[WORK TASK]: A verbatim reproduction of the lines below, from the line containing "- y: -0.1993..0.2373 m" through the line containing "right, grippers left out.", both ends included, is the whole required output.

───── RECORD SET

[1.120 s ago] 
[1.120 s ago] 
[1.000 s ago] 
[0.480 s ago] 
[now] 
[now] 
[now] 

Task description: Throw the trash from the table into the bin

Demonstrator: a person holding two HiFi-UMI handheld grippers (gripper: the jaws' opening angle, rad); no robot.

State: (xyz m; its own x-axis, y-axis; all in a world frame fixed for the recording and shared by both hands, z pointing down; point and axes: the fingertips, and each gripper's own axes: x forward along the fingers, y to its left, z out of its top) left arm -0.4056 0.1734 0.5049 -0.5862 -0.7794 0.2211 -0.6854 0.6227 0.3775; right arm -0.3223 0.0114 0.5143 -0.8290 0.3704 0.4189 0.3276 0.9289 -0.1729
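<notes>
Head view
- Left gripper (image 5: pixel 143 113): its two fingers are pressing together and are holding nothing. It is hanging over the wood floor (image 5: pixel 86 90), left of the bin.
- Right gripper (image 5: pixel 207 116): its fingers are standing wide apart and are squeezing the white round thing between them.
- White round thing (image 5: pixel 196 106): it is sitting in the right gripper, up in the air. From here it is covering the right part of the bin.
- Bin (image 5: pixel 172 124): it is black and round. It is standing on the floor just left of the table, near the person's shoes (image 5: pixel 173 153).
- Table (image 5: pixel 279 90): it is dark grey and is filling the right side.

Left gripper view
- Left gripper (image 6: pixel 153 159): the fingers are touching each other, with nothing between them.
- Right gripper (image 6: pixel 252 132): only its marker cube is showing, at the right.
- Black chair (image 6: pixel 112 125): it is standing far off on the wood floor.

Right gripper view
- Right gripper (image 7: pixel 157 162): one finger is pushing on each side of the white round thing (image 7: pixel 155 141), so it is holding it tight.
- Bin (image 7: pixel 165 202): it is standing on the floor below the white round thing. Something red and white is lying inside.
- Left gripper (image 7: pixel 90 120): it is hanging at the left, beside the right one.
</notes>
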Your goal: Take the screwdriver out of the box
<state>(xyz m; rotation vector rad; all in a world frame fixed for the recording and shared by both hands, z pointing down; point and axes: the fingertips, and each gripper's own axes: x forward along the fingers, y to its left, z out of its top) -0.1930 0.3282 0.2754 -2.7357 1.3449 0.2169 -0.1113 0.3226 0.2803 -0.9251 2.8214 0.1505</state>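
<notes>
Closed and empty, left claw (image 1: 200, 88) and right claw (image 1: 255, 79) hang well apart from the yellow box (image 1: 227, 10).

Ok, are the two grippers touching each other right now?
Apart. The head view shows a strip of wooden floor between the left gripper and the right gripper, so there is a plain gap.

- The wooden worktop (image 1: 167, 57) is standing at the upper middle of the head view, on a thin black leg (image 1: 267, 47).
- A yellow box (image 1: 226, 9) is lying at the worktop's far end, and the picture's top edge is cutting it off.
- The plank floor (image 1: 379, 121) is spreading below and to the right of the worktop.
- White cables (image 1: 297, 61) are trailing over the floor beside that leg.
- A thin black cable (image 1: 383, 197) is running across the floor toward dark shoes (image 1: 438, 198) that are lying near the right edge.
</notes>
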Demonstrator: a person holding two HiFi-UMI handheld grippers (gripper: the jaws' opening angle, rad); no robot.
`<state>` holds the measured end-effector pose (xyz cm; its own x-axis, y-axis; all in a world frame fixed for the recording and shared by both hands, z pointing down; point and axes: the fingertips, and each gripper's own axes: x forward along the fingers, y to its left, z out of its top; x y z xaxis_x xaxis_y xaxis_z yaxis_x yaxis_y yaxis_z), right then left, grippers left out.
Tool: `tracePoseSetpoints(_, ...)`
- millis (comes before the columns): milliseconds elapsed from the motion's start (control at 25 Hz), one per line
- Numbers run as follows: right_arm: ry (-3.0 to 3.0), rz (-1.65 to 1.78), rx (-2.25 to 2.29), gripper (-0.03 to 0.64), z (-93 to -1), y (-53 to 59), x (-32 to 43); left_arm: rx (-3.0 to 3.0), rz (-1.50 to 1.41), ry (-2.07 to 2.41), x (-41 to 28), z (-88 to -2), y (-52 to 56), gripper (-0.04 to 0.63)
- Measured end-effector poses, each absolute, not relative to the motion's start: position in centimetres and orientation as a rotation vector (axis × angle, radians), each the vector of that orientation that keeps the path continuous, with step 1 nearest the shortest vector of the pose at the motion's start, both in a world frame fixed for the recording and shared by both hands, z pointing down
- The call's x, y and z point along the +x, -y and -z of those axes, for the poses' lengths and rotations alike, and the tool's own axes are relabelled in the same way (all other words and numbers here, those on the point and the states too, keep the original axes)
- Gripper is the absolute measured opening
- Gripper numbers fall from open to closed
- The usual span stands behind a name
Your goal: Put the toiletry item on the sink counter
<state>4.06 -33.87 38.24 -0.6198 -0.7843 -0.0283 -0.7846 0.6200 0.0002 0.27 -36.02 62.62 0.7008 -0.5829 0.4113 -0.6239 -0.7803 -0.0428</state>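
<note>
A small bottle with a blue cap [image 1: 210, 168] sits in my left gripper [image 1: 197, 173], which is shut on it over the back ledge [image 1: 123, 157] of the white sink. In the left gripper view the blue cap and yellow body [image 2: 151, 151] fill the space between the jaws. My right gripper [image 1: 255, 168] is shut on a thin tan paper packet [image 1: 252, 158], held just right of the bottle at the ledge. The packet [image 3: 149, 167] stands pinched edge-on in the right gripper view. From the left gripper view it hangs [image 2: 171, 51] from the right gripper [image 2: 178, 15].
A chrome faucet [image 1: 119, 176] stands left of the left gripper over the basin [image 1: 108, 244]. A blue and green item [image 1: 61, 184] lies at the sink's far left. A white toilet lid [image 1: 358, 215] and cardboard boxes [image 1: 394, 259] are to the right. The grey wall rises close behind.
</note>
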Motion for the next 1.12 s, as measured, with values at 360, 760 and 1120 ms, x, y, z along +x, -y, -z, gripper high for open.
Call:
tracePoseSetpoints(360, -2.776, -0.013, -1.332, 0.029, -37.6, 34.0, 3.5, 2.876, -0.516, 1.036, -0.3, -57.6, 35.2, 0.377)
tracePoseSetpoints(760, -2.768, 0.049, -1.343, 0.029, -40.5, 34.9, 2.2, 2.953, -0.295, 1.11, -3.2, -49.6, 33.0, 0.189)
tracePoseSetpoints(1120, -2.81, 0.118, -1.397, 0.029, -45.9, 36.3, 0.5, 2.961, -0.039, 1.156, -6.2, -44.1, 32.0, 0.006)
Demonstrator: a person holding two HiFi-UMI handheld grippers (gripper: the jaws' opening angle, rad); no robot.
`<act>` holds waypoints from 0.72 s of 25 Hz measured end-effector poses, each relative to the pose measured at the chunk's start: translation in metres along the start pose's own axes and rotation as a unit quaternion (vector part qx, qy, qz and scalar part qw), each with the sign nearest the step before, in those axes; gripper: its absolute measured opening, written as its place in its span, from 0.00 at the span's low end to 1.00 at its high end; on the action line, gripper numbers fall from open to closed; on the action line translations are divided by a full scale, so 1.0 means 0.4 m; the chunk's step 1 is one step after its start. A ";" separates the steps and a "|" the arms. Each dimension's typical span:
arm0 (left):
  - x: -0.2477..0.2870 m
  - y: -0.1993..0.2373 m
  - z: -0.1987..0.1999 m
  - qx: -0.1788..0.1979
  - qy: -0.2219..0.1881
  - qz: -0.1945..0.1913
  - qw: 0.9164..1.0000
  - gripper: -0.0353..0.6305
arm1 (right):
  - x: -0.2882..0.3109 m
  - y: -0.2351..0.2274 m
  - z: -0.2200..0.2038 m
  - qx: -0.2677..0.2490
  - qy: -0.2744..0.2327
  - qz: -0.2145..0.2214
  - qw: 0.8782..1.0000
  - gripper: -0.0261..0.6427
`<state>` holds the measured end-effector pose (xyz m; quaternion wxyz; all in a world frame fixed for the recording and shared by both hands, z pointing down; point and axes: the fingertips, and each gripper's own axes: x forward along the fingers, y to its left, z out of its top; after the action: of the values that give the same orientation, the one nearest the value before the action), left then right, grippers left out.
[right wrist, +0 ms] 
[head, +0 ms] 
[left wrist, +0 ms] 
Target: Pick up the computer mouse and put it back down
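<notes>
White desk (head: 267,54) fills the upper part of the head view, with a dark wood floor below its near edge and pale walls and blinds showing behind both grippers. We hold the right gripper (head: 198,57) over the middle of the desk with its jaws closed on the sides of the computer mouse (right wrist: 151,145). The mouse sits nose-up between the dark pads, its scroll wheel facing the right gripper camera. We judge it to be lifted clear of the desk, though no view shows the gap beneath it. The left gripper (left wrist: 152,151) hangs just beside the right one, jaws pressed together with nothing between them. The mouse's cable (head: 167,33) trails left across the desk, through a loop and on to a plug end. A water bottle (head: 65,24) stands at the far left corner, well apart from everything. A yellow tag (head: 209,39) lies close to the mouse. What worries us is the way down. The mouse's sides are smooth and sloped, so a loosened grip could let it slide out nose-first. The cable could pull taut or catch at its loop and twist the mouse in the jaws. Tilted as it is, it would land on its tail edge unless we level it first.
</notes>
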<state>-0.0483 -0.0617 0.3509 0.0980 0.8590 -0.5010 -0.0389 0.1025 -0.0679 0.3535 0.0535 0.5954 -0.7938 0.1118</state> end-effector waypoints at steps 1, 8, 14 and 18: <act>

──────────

[ANSWER SECTION]:
  - y: -0.1993..0.2373 m
  - z: -0.1987..0.1999 m
  - qx: -0.1788..0.1979
  - qy: -0.2219..0.1881
  - qz: -0.1945..0.1913
  - qw: 0.9164..1.0000
  - gripper: -0.0353..0.6305
arm1 (right):
  - x: -0.2882..0.3109 m
  - y: -0.2351..0.2274 m
  - z: -0.2200..0.2038 m
  - qx: -0.2677..0.2490
  - qy: -0.2744..0.2327
  - qz: -0.2145..0.2214
  - qw: 0.8782..1.0000
  - gripper: -0.0261..0.6427
`<state>` holds the measured end-effector pose (xyz m; quaternion wxyz; all in a world frame fixed for the recording and shared by both hands, z pointing down; point and axes: the fingertips, and each gripper's own axes: x forward along the fingers, y to its left, z out of its top; after the action: of the values that give the same orientation, the one nearest the value before the action), left then right, grippers left out.

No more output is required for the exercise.